For the love of god and all that is holy, Earth's Hex: Or Printing in the Infernal Method is utterly sublime

For one reason or another, it's been a month or two since I've listened to any later-day Earth. Sunn O))) has found its way onto my playlist regularly. I've experienced A Bureaucratic Desire for Revenge (Parts 1 and 2) within the past week. But Pentastar and Hex have been the subject of an unconsidered neglect.

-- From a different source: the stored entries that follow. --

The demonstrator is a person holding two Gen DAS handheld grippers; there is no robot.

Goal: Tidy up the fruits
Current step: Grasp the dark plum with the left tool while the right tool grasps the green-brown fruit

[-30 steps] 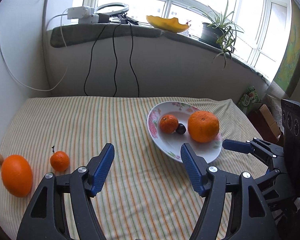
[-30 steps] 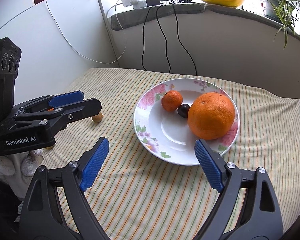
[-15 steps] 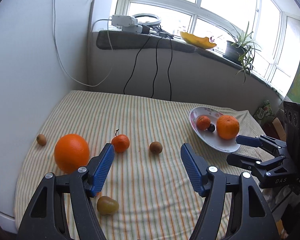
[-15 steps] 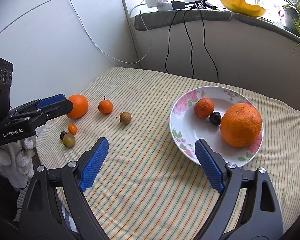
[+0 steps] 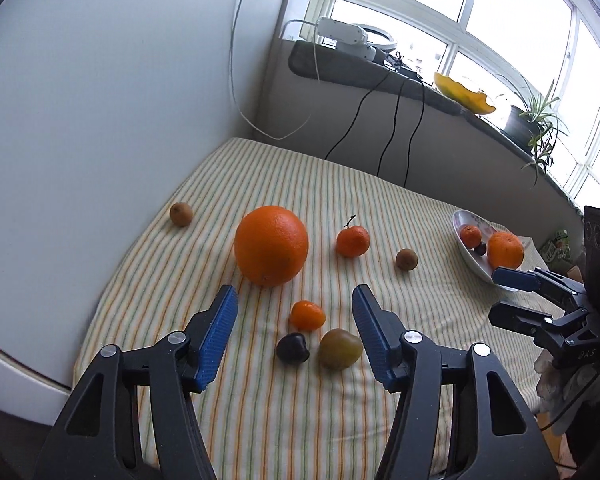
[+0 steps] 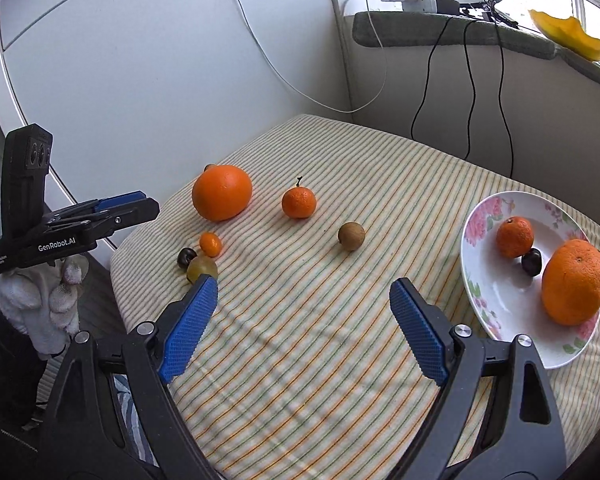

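Observation:
My left gripper (image 5: 294, 296) hovers over a small kumquat (image 5: 307, 314), a dark cherry (image 5: 292, 347) and a yellow-green plum (image 5: 340, 348). Its jaws are closing, and the pads touch none of them. Beyond lie a big orange (image 5: 271, 245), a stemmed mandarin (image 5: 353, 241) and two small brown fruits (image 5: 406, 259). My right gripper (image 6: 303, 282) stands open and empty over bare cloth, left of the flowered plate (image 6: 484, 300). The plate holds an orange (image 6: 575, 282), a mandarin (image 6: 515, 237) and a dark fruit (image 6: 532, 263).
A striped cloth (image 6: 340, 340) covers the table, which meets a white wall (image 5: 100, 120) on the left. Black cables (image 6: 468, 92) hang from the windowsill at the back. The table's near-left edge (image 6: 120, 288) drops off beside the small fruits.
Both grippers have swung left, away from the plate and towards the loose fruits. The left jaws have narrowed and now stand over the kumquat, cherry and plum.

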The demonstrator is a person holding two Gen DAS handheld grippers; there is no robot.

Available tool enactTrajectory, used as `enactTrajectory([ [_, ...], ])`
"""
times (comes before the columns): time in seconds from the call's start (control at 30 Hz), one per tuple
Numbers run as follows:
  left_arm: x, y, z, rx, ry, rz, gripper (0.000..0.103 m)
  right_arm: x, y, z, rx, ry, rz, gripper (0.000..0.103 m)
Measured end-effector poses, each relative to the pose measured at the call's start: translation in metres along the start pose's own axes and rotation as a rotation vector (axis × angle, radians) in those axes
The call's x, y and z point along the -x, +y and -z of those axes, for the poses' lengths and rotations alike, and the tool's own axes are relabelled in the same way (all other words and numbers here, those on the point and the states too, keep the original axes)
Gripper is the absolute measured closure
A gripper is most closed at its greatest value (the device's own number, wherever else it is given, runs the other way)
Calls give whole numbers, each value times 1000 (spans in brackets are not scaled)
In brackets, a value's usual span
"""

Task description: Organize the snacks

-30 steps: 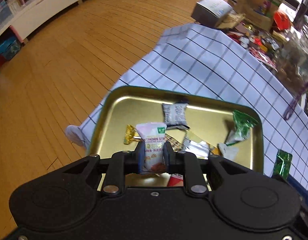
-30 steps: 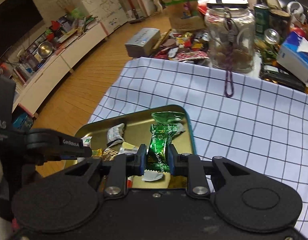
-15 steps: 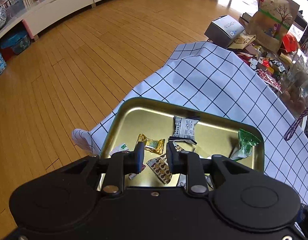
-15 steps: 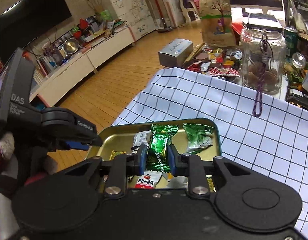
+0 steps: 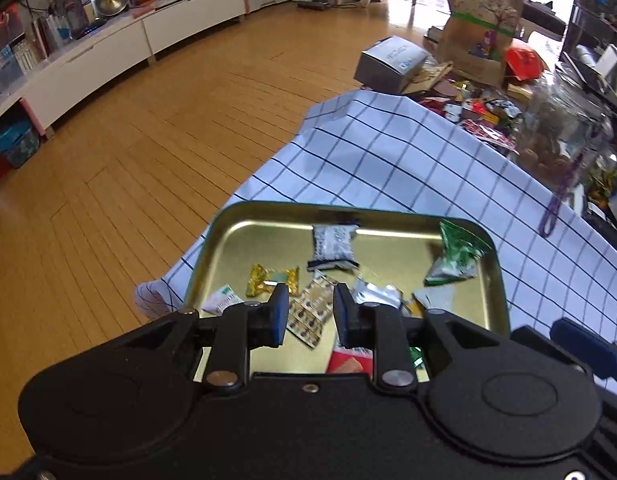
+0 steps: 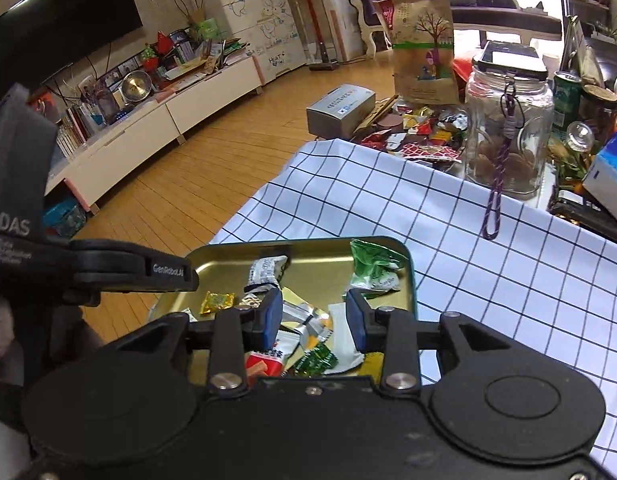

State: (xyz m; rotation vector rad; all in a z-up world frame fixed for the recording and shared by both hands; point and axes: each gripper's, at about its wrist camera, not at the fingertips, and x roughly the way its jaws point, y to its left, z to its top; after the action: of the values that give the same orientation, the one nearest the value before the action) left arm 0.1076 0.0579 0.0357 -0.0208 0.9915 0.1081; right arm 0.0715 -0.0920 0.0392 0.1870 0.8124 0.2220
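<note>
tray (image 5: 268, 236): glossy gold metal. tablecloth (image 5: 388, 160): matt checked cloth. floor (image 5: 148, 140): smooth wood. jar (image 6: 508, 120): clear, probably glass. wrappers (image 5: 456, 256): shiny foil.

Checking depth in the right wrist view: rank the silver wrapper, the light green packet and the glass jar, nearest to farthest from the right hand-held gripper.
1. Silver wrapper, in the tray just beyond the right hand-held gripper.
2. Light green packet, in the tray's far right corner.
3. Glass jar, beyond the checked cloth, to the right.

Free room: checked cloth (image 6: 488, 280) right of tray (image 6: 411, 280) lies bare.
Obstacles: glass jar (image 6: 508, 128), clutter behind.
</note>
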Motion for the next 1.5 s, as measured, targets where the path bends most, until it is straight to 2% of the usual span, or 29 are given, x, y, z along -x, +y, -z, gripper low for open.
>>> enactTrajectory([
  [0.13,6,-6,17,-19,-5,14,69,5,-6,11,1,12,37,65],
  [0.37,22,-10,41,-34,-57,8,69,17,-13,29,6,10,97,64],
  [0.5,26,-10,53,-17,-60,11,69,22,-16,40,-1,10,129,62],
  [0.73,29,-17,74,-60,-56,1,69,33,-17,61,-5,19,175,59],
  [1.03,40,-21,80,-106,-109,29,68,45,-24,76,-53,21,210,57],
  [1.5,39,-22,80,-74,-95,71,68,41,-28,79,-76,34,225,56],
])
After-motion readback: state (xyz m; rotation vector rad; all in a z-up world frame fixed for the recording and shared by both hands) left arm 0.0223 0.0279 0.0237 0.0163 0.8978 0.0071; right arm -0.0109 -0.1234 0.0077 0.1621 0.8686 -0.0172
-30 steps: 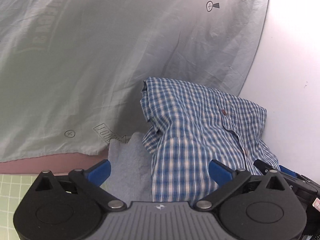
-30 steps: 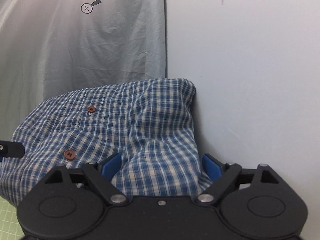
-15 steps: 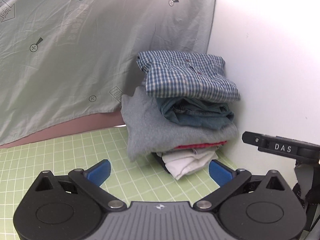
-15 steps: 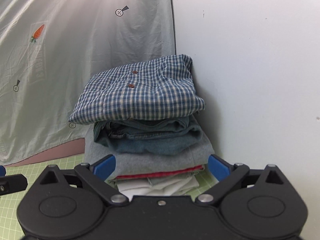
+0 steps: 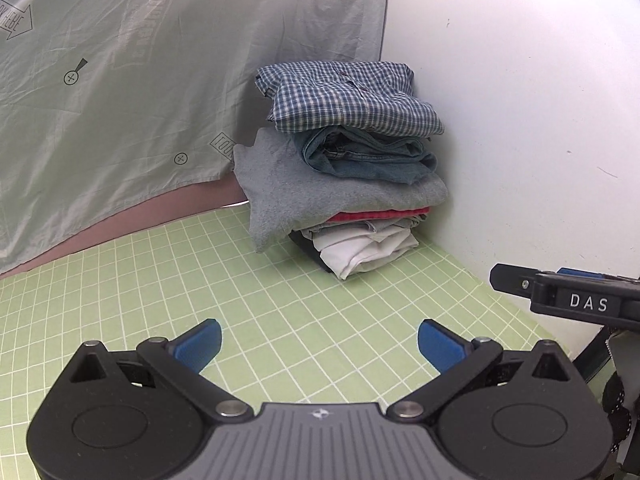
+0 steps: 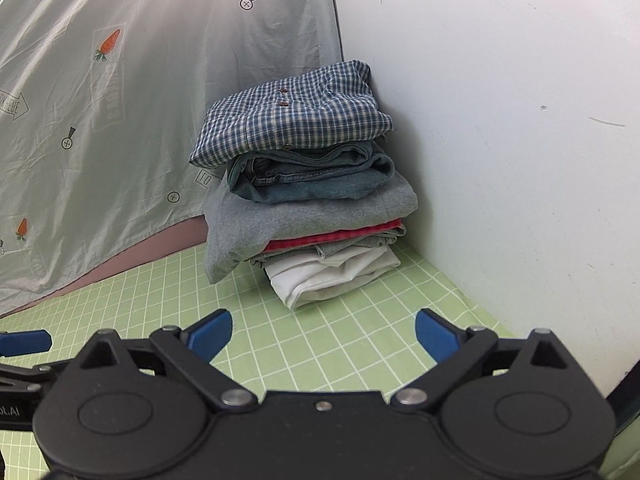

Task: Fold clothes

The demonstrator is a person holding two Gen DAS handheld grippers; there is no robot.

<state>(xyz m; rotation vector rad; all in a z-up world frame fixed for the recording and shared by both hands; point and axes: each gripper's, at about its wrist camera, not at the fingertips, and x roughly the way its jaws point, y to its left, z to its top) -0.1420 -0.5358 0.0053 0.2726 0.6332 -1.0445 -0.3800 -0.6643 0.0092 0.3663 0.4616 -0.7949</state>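
Stack of folded clothes (image 5: 344, 168) sits in far right corner of the surface (image 5: 200, 288), a green grid mat, against the white wall (image 5: 520, 120) and just beside the hanging printed sheet (image 5: 140, 80). Top to bottom: blue plaid shirt (image 6: 296, 116), folded jeans (image 6: 312, 176), grey sweater (image 6: 288, 216), red item (image 6: 340, 234), white garment (image 6: 332, 272) at the base. Left tool (image 5: 319, 340) jaws spread wide, nothing between them, over bare mat well short of the stack. Right tool (image 6: 324, 334) jaws have just been opening, now wide apart, nothing between them, also apart from the stack.
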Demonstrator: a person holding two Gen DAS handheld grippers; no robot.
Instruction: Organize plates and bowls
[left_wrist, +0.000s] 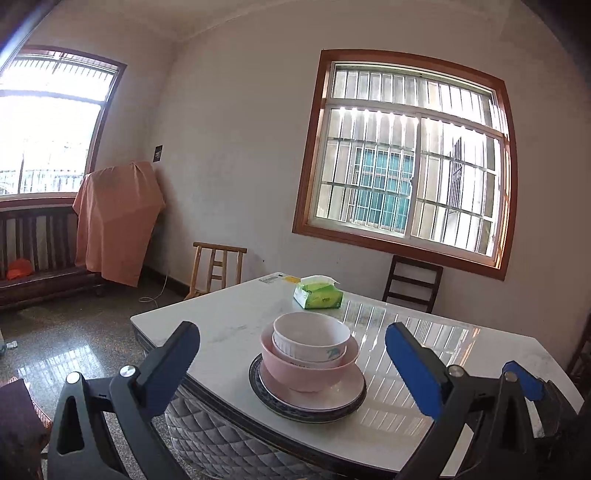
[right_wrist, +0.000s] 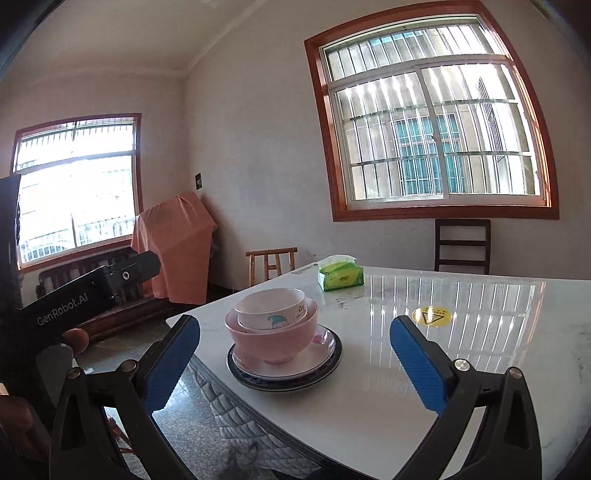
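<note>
A stack of dishes stands near the corner of the white marble table (left_wrist: 388, 424) (right_wrist: 369, 406). A white bowl (left_wrist: 311, 338) (right_wrist: 271, 308) with a blue-green mark sits inside a pink bowl (left_wrist: 308, 373) (right_wrist: 273, 341). The pink bowl rests on a pink-white plate (left_wrist: 343, 397) (right_wrist: 314, 360), which lies on a blue-rimmed plate (left_wrist: 273, 404) (right_wrist: 258, 382). My left gripper (left_wrist: 291, 362) is open and empty, held short of the stack. My right gripper (right_wrist: 295, 354) is open and empty, also short of the stack. The left gripper's body (right_wrist: 92, 291) shows at the left of the right wrist view.
A green tissue pack (left_wrist: 318, 293) (right_wrist: 340, 276) lies on the far side of the table. A yellow sticker (right_wrist: 431, 316) is on the tabletop. A dark chair (left_wrist: 413, 282) (right_wrist: 462, 245) and a wooden stool (left_wrist: 218, 267) (right_wrist: 271, 264) stand beyond the table.
</note>
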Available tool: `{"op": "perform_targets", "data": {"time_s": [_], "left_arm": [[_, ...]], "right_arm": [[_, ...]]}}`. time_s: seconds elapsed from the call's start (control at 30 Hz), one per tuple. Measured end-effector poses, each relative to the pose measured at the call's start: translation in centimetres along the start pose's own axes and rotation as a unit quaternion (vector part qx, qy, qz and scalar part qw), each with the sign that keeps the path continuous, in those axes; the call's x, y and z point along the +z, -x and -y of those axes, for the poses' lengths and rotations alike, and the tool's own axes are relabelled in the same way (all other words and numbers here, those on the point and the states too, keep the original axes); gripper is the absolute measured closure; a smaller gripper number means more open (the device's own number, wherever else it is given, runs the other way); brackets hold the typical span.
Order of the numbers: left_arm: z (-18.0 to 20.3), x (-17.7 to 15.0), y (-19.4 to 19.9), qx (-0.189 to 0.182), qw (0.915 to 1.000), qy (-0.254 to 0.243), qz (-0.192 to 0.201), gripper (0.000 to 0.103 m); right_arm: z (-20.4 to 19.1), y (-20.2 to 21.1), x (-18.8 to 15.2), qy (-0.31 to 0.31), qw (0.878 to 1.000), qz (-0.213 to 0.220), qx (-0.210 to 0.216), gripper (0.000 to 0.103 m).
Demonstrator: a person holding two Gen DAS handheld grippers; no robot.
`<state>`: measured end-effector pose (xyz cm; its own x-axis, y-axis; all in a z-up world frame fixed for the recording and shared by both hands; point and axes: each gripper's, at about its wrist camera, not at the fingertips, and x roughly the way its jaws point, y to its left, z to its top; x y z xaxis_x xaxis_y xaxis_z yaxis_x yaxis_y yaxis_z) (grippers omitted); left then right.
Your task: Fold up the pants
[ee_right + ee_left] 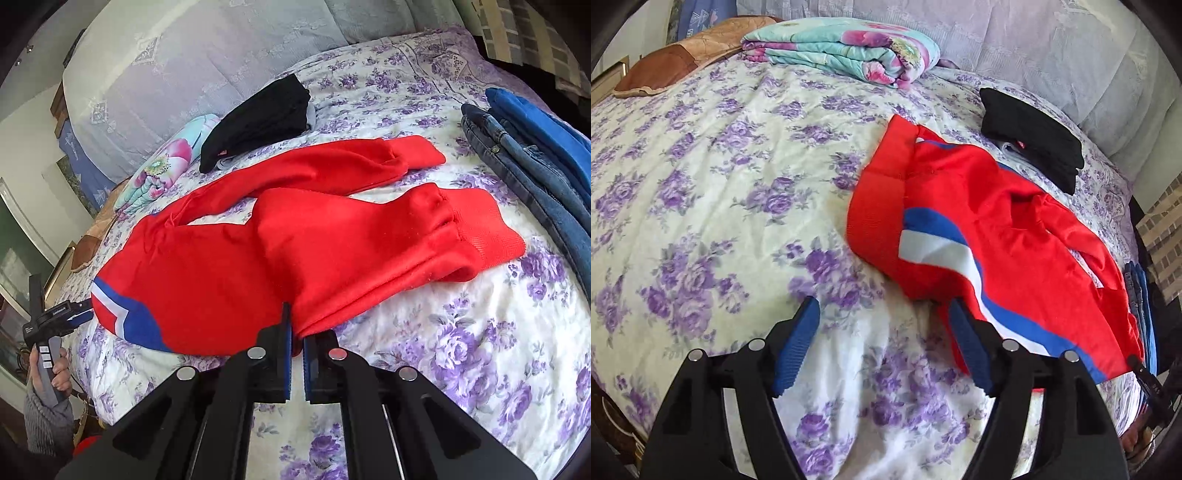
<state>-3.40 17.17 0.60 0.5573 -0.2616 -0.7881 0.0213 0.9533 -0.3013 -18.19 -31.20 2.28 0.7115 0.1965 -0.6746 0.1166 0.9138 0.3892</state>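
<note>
1. Left wrist view: the left gripper hangs over the bedspread with its blue pads spread wide and only bare cloth between them.
2. The red pants lie just ahead and to the right of it. The waistband end is nearest the left pad side, and a blue and white stripe runs down the fabric. The right pad sits against the edge of the pants, but nothing is pinched.
3. Farther back on the bed lie a folded black garment, a folded floral quilt and a brown pillow. A stack of jeans shows at the right edge.
4. Right wrist view: the right gripper is closed tight on a fold of the red pants, at the near edge of one leg.
5. The pants are spread across the bed. Both legs reach toward the right, with cuffs apart, and the striped hip is at the left.
6. At the left edge a hand in a grey sleeve holds the other gripper's handle, its tip just beside the striped part.
7. Folded jeans and a blue garment lie at the right, well apart from the pants. The black garment lies behind them.
</note>
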Motion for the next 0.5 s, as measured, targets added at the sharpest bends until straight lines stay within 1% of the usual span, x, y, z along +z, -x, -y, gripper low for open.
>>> {"op": "perform_targets", "data": {"time_s": [0.03, 0.1, 0.13, 0.17, 0.23, 0.27, 0.3, 0.33, 0.37, 0.43, 0.5], "left_arm": [[0.2, 0.7, -0.7, -0.011, 0.9999, 0.001, -0.004, 0.033], [0.3, 1.8, -2.1, -0.037, 0.9992, 0.01, -0.013, 0.031], [0.3, 2.4, -2.9, -0.056, 0.9981, 0.02, -0.017, 0.031], [0.3, 2.9, -3.7, -0.07, 0.9969, 0.03, -0.019, 0.031], [0.6, 3.6, -5.1, -0.095, 0.9943, 0.044, -0.022, 0.031], [1.1, 3.8, -5.6, -0.098, 0.994, 0.044, -0.022, 0.035], [1.6, 4.0, -5.9, -0.102, 0.9938, 0.04, -0.022, 0.04], [2.2, 4.1, -6.1, -0.109, 0.9931, 0.033, -0.025, 0.055], [2.9, 4.1, -6.2, -0.113, 0.9929, 0.026, -0.03, 0.058], [3.6, 4.0, -5.7, -0.095, 0.9952, 0.013, -0.018, 0.06], [3.4, 4.0, -4.5, -0.076, 0.9971, 0.0, -0.006, 0.061]], "right_arm": [[0.1, 0.0, 0.1, -0.002, 1.0, 0.0, 0.001, 0.098], [0.2, 0.0, 0.3, -0.009, 1.0, 0.001, -0.008, 0.087], [0.3, 0.1, 0.4, -0.015, 1.0, 0.006, -0.016, 0.078], [0.6, 0.4, 0.5, -0.02, 1.0, 0.013, -0.021, 0.071], [1.2, 0.8, 0.7, -0.032, 0.999, 0.02, -0.022, 0.07], [1.6, 0.8, 0.8, -0.039, 0.999, 0.018, -0.018, 0.07], [1.9, 0.9, 0.9, -0.046, 0.999, 0.017, -0.014, 0.07], [2.1, 0.9, 1.0, -0.05, 0.999, 0.016, -0.013, 0.07], [2.3, 1.0, 1.0, -0.054, 0.998, 0.015, -0.015, 0.07], [2.6, 1.2, 1.1, -0.056, 0.998, 0.016, -0.021, 0.07], [2.7, 1.3, 1.1, -0.058, 0.998, 0.018, -0.024, 0.068]]}}
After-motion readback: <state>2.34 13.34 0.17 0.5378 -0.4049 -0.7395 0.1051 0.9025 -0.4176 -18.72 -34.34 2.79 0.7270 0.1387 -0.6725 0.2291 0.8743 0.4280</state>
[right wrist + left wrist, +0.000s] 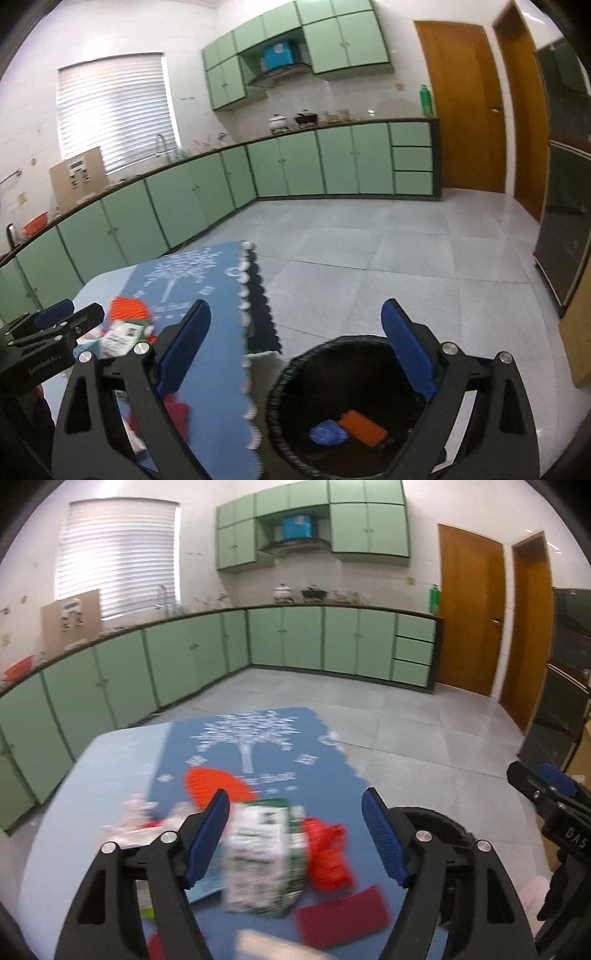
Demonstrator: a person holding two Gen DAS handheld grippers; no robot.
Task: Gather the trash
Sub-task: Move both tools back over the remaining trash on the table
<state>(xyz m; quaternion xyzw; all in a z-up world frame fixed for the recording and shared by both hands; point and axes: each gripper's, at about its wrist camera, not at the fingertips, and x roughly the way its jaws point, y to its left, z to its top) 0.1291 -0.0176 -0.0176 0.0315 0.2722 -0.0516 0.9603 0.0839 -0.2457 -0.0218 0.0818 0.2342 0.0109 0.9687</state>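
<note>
Black bin [295,373] on the floor holds a blue wad [328,432] and orange piece [364,428]. Both grippers, left [295,836] and right [295,347], have fingers spread, empty. Carton [264,856], red scraps [328,853] left on the tabletop [110,760].

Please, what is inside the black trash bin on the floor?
Inside the black trash bin lie a crumpled blue piece and a flat orange piece. The right gripper's frame covers part of the bin's bottom, so more may lie there unseen.
</note>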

Friends, please allow me to warn you against such a thoughtless and ultimately self-destructive course of action. Listening to Hex as I type, I am all but overcome by the sumptuous textures layered one on top of another in this album. Earth is a group of traditionalists, and Hex is constructed using only the standard guitars and drums, but through a miracle of ingenious recording techniques, they coax lyrical and organic voices out of these commonplace tools. As their name would suggest, Earth eschews the ethereal; their instrumentation is not evocative of the angelic or the demonic. Rather, you can almost feel the dusty soil sliding through your fingers as the guitars peal, resonate, and sing. The mundane is the sublime. Earth elevates the coarsest, most visceral elements of physical reality to an exalted stature. Even a simple stone takes on the epic proportions of a grand monument to the shocking presence, the undeniable reality, of physical existence. These songs are hymns to the world at dawn, while the intentionality of the small scurrying creatures still sleeps, but the earth sits with open eyes, ever watchful.